Ces militants faisaient partie d'un convoi terrestre se rendant vers la bande de Gaza. Selon les informations disponibles, ils ont été interpellés alors qu'ils se trouvaient en transit, en possession de documents en règle. Un onzième militant, de nationalité tunisienne, avait déjà été arrêté cinq jours plus tôt, portant à onze le nombre de personnes incarcérées dans le cadre de cette affaire.
Quatrième jour de grève de la faim et état de santé préoccupant
Au quatrième jour de leur mouvement de protestation — qui consiste en un refus total de s'alimenter et de boire —, l'état de santé des grévistes est jugé préoccupant. Les autorités libyennes leur refusent pour l'heure tout accès à un suivi médical extérieur, aggravant les craintes des proches et des organisations qui suivent le dossier. Les militants dénoncent des conditions de détention arbitraire et réclament leur libération immédiate.
Un contexte régional tendu
Cette incarcération survient dans un climat de tensions persistantes au Proche-Orient, où les initiatives de solidarité avec les Palestiniens de Gaza se multiplient, notamment via des convois maritimes et terrestres.

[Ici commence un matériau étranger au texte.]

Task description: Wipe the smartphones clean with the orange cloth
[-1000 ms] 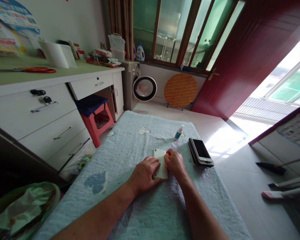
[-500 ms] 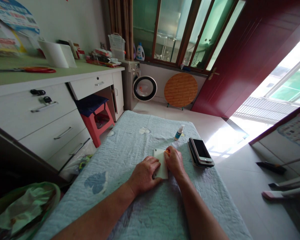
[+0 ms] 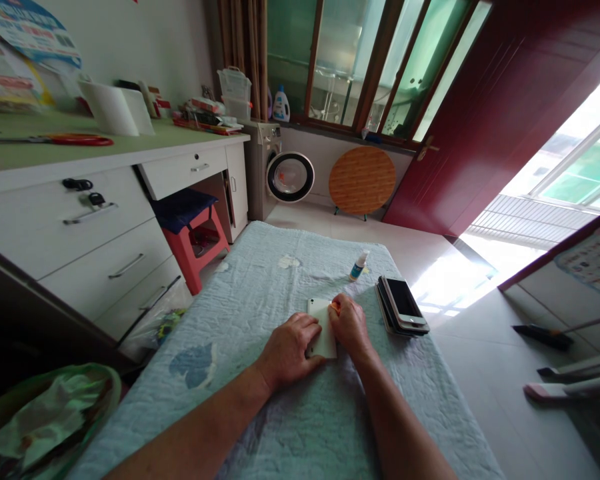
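A white phone [image 3: 324, 341] lies back up on the pale blue quilted cover [image 3: 260, 280], its camera at the top left corner. My left hand [image 3: 291, 347] grips its left and lower edges, fingers on the back and thumb at the bottom. In my right hand [image 3: 349, 321] is a small orange item [image 3: 335, 307], pinched against the upper right part of the phone; most of it is hidden by the fingers. To the right rests a stack of phones [image 3: 403, 307], the top one with its dark screen up. A small spray bottle [image 3: 359, 265] stands beyond my right hand.
On the left is a white desk [image 3: 180, 155] with drawers, and a red stool [image 3: 195, 243] is partly beneath it. A green bin [image 3: 113, 393] sits at the lower left. Behind the cover are a washing machine [image 3: 263, 167] with its door open and a round wooden board [image 3: 363, 180].
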Demonstrator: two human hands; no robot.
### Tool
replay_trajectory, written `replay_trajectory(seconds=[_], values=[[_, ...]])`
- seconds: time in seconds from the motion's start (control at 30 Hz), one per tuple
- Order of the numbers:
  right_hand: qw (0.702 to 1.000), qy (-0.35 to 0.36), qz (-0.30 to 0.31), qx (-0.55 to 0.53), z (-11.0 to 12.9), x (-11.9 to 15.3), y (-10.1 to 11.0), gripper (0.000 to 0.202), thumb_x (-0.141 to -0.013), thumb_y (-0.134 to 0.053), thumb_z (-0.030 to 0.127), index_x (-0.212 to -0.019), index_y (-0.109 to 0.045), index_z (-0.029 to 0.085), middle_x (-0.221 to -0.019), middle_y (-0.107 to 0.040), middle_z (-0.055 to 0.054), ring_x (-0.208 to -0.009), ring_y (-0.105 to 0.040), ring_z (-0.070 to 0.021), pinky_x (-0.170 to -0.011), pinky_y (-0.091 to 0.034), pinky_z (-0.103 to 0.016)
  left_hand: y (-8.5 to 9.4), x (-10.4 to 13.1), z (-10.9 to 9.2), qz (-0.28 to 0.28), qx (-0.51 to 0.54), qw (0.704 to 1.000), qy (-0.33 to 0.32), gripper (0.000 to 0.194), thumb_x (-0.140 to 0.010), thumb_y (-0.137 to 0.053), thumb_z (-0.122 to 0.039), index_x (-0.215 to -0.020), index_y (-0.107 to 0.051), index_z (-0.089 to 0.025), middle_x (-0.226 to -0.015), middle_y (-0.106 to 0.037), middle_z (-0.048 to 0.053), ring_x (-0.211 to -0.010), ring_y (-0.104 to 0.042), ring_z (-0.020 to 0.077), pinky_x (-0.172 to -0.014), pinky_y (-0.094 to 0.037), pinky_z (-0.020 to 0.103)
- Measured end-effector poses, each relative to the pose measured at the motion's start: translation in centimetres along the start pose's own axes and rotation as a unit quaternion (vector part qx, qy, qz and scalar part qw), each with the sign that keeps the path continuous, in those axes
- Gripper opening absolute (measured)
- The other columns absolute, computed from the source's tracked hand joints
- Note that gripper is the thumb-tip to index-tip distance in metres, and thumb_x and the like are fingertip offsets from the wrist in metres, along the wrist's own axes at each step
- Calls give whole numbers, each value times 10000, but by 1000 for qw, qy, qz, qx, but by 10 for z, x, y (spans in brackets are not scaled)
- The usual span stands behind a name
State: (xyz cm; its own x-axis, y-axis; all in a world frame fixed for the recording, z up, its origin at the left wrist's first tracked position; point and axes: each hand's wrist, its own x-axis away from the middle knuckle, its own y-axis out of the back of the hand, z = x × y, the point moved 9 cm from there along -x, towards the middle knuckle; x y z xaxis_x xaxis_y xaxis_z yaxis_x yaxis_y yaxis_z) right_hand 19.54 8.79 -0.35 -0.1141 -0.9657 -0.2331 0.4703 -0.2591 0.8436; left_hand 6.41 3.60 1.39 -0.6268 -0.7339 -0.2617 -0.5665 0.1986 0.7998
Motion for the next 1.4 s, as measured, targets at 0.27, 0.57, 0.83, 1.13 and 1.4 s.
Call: replay_trajectory(seconds=[0.27,0.57,0.83,1.13,1.4], values=[[1000,6,-2,6,2,3,1,113,-788,-463,154,-793,-572,183,-775,-607,-31,-733,-536,-155,-683,-338,-238,0,0,1,-4,6,1000,0,353,-776,-685,-489,-978,-595,-213,-1085,-621,77,-1076,-534,290,-942,-447,406],[1000,17,12,10,5,10,0,98,-799,-463,168,-797,-559,188,-767,-570,-20,-714,-520,-149,-663,-322,-238,1,0,-1,3,2,1000,3,306,-779,-685,-446,-947,-594,-207,-1079,-614,73,-1078,-530,284,-948,-443,400],[1000,20,16,8,4,11,0,99,-796,-468,168,-797,-566,184,-772,-573,-22,-712,-520,-145,-659,-323,-235,1,0,-1,4,-1,1000,-3,323,-774,-692,-448,-963,-600,-203,-1077,-618,76,-1073,-528,286,-950,-445,398],[995,-1,92,39,4,12,1,76,-717,-529,177,-706,-605,180,-646,-589,-11,-609,-458,-125,-569,-242,-240,-1,1,1,1,-2,1000,-7,394,-788,-674,-490,-1042,-611,-195,-1149,-620,93,-1118,-517,298,-982,-431,416],[990,-11,136,30,6,14,5,82,-679,-541,159,-642,-613,174,-591,-577,-7,-569,-419,-112,-548,-241,-232,-2,1,1,-4,-2,1000,-10,403,-792,-663,-509,-1036,-609,-192,-1171,-625,96,-1122,-526,299,-1000,-422,420]])
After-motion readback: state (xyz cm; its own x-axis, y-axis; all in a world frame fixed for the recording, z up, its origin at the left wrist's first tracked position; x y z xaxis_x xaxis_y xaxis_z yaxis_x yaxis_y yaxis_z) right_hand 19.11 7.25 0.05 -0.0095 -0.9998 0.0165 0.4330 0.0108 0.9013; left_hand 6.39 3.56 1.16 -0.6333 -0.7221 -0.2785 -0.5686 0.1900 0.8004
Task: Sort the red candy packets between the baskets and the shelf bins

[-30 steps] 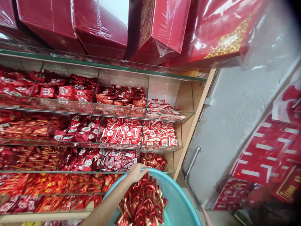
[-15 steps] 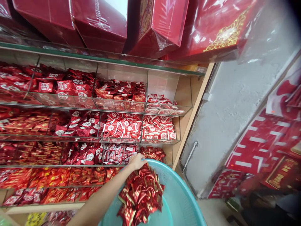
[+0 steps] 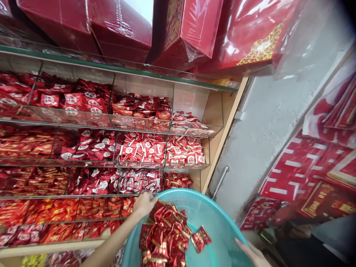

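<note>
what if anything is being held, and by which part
The basin, by its rim: the left grip is on its far left. The right grip is by its right side; whether it holds cannot be told.

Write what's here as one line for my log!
left hand: on rim of tub | right hand: at tub's right side | in tub: red-gold packets, mostly piled left | shelves: more packets

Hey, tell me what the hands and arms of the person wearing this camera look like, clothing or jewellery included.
The left hand is ungloved, and the left forearm shows no sleeve, watch or bracelet. The right hand also appears ungloved; its forearm is out of frame.
</note>
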`<state>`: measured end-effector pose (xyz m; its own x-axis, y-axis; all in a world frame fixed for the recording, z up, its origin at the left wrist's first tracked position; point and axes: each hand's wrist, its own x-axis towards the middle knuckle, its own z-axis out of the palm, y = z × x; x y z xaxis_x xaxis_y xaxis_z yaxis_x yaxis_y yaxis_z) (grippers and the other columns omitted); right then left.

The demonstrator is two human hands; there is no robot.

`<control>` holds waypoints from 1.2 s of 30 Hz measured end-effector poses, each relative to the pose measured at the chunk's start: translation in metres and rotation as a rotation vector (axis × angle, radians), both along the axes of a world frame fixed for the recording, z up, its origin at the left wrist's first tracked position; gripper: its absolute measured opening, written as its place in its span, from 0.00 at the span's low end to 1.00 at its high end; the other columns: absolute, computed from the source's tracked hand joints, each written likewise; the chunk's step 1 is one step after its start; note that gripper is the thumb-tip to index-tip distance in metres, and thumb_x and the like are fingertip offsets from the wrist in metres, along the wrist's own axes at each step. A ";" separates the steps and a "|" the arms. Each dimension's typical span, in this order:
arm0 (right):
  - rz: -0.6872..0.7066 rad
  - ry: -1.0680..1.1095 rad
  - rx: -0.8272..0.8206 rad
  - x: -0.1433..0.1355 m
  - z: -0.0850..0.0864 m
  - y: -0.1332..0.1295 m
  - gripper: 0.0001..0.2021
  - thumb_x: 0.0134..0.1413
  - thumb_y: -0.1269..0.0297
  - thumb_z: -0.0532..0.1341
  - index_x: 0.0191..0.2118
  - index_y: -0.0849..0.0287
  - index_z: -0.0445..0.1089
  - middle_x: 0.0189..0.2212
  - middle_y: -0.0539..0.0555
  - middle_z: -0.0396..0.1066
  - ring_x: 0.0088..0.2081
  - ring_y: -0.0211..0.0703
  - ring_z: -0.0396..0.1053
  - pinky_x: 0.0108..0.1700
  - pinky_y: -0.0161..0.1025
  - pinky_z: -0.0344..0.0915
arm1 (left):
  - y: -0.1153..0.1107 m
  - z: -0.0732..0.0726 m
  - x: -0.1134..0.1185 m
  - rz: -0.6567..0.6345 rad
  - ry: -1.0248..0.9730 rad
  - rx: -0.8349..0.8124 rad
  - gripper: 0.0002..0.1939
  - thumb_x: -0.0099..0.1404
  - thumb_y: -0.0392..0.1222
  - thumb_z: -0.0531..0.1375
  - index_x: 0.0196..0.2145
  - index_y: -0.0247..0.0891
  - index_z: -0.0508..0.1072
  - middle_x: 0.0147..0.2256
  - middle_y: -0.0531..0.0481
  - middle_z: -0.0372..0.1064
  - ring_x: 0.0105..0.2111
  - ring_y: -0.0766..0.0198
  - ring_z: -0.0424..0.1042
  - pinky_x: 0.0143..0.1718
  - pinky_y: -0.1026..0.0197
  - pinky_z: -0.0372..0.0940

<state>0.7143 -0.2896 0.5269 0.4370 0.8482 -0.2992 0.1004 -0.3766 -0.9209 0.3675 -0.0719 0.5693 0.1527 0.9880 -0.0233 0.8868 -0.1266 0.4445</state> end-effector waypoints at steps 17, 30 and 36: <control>0.406 -0.022 0.014 -0.004 0.027 0.082 0.28 0.41 0.46 0.61 0.43 0.65 0.68 0.40 0.59 0.71 0.41 0.47 0.70 0.43 0.39 0.67 | -0.041 -0.063 -0.045 0.111 -0.174 -0.008 0.18 0.57 0.53 0.48 0.17 0.39 0.52 0.16 0.57 0.52 0.20 0.69 0.57 0.22 0.67 0.47; 0.379 -0.017 0.033 0.005 -0.011 0.093 0.26 0.43 0.46 0.59 0.41 0.66 0.68 0.33 0.58 0.73 0.36 0.46 0.71 0.39 0.40 0.67 | 0.000 -0.039 -0.013 0.059 -0.060 -0.096 0.30 0.56 0.66 0.39 0.20 0.38 0.64 0.21 0.49 0.66 0.25 0.61 0.66 0.26 0.65 0.54; 0.181 -0.720 0.148 0.002 -0.014 0.095 0.26 0.49 0.51 0.54 0.52 0.60 0.60 0.45 0.60 0.67 0.47 0.53 0.64 0.49 0.48 0.59 | 0.011 -0.058 -0.007 -0.133 -0.228 -0.100 0.32 0.58 0.65 0.37 0.18 0.38 0.64 0.20 0.51 0.64 0.26 0.63 0.65 0.29 0.65 0.55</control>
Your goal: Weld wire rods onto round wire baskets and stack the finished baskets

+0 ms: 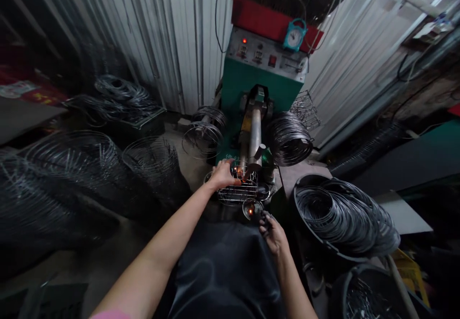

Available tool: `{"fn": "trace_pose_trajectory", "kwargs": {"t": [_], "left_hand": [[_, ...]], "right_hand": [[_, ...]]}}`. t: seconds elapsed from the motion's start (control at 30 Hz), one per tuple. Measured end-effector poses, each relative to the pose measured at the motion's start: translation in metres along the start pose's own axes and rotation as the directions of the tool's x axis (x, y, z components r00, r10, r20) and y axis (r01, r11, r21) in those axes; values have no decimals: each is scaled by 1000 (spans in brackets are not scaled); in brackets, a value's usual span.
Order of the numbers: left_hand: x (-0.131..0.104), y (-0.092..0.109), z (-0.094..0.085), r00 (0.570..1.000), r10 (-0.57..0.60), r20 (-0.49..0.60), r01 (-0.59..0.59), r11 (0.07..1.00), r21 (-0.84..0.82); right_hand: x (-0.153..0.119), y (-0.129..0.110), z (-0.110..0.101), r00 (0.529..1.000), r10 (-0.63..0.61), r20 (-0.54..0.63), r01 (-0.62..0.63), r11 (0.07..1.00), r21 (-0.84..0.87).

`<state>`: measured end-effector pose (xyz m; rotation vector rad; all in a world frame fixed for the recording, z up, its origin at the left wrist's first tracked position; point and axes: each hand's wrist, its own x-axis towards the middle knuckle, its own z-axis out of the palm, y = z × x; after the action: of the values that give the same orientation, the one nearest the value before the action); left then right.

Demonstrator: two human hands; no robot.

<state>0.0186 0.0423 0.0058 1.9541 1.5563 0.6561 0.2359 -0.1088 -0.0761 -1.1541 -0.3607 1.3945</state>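
My left hand [223,175] grips the upper left of a round wire basket [235,195], thumb and fingers hooked over its wires. The basket sits under the electrode arm [255,134] of a green spot welder [264,77], where orange glows show near the tip. Low in front of the basket, my right hand [273,234] has its fingers curled around something dark that I cannot make out. Touching or just beside those fingers is a small round shiny metal dish [247,205] with an orange reflection in it.
Wire coils [290,138] hang right of the welder, with more wire rings [204,132] at its left. A black tub [299,204] of wire rings stands at right, above a bin [345,285] of metal pieces. Stacked wire baskets [72,165] fill the left. A blue clock [295,36] rests on the machine.
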Motion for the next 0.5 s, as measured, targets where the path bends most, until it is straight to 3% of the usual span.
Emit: {"fn": "trace_pose_trajectory", "kwargs": {"t": [0.13, 0.23, 0.3, 0.4, 0.47, 0.5], "left_hand": [[-14, -41, 5, 999, 16, -38, -27, 951, -308], [-31, -76, 26, 995, -75, -66, 24, 818, -574], [-36, -89, 43, 992, -112, -51, 42, 698, -715], [-35, -93, 60, 989, -126, -75, 7, 547, -837], [-33, -92, 61, 984, -145, -108, -17, 520, -854], [-34, -91, 58, 981, -145, -125, -30, 530, -847]], "right_hand": [[6, -3, -19, 984, 179, -3, -175, 970, 170], [9, -2, -29, 984, 178, 7, -176, 968, 177], [10, 3, -34, 993, 115, -24, -111, 986, 121], [4, 18, -40, 987, -59, -150, 52, 997, -50], [-3, 29, -46, 951, -236, -199, 172, 941, -292], [-7, 35, -49, 932, -324, -161, 226, 870, -438]]}}
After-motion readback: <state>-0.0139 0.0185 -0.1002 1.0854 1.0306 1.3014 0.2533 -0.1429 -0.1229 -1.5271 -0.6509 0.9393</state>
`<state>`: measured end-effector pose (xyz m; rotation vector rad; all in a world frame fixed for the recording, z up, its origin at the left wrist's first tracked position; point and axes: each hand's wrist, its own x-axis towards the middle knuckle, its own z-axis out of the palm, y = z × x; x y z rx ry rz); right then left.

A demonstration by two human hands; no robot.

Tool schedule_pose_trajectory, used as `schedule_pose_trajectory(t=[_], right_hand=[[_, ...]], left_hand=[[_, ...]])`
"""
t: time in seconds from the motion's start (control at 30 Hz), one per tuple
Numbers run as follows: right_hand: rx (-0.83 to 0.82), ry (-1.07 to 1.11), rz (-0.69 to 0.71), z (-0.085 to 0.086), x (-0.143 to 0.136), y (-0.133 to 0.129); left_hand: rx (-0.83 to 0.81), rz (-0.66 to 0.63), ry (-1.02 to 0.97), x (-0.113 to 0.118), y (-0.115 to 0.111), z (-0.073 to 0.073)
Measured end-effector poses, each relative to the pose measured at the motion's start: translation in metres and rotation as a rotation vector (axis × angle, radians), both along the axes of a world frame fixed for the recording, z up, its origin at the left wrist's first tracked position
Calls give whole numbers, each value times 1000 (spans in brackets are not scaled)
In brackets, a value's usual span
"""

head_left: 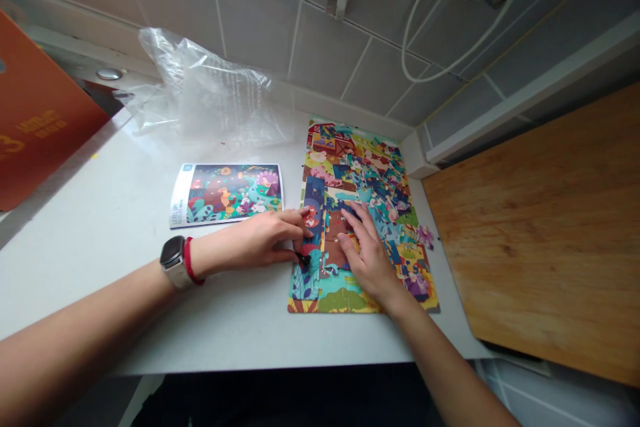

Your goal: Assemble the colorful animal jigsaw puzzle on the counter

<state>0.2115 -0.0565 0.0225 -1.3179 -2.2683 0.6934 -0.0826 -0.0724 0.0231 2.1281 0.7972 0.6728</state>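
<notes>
Brown puzzle pieces [333,230] are being put at risk of shifting by any sideways pressure, right hand [369,255] being held spread, grip of left hand [275,233] not being discernible.

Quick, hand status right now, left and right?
Left hand: partly curled at the left side of the jigsaw puzzle; whether it grips anything cannot be told.
Right hand: open over the jigsaw puzzle, nothing visibly gripped.
</notes>
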Motion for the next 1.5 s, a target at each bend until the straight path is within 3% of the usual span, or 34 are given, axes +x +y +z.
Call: schedule_pose_trajectory(t=[0.13,0.37,1.0,1.27,1.5], right_hand=[[4,-5,8,-10,-9,-1],[47,-26,50,-9,-9,3],[103,-229,188,19,-13,11],[178,-304,158,24,-27,15],[169,-78,89,9,-17,9]], left_hand=[[16,-10,35,0,1,-1],[31,-17,36,2,1,3],[15,-5,-1,3,0,4],[21,-7,34,2,0,6],[41,1,35,2,0,1]])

La flottille Sumud, qui cherche à acheminer de l'aide humanitaire et à briser le blocus de l'enclave, s'inscrit dans une longue série d'opérations civiles régulièrement entravées par des autorités locales ou des forces navales.
La Libye, en proie à des divisions politiques et sécuritaires depuis la chute du régime de Mouammar Kadhafi, reste un territoire où les groupes armés et les milices disposent d'une influence considérable. Les circonstances exactes de l'arrestation des militants demeurent floues, et aucune autorité libyenne n'a officiellement communiqué sur les motifs de leur détention.
Des appels à la communauté internationale
Des proches des détenus et des organisations de défense des droits humains pressent les chancelleries étrangères d'intervenir pour obtenir la libération des militants ou, à tout le moins, un accès humanitaire et médical. La nationalité exacte des onze personnes incarcérées n'a pas été précisée de façon exhaustive, mais elles sont présentées comme des étrangers impliqués dans le mouvement de solidarité avec Gaza. Le silence des autorités libyennes alimente les inquiétudes quant à leur localisation exacte et aux conditions de leur détention.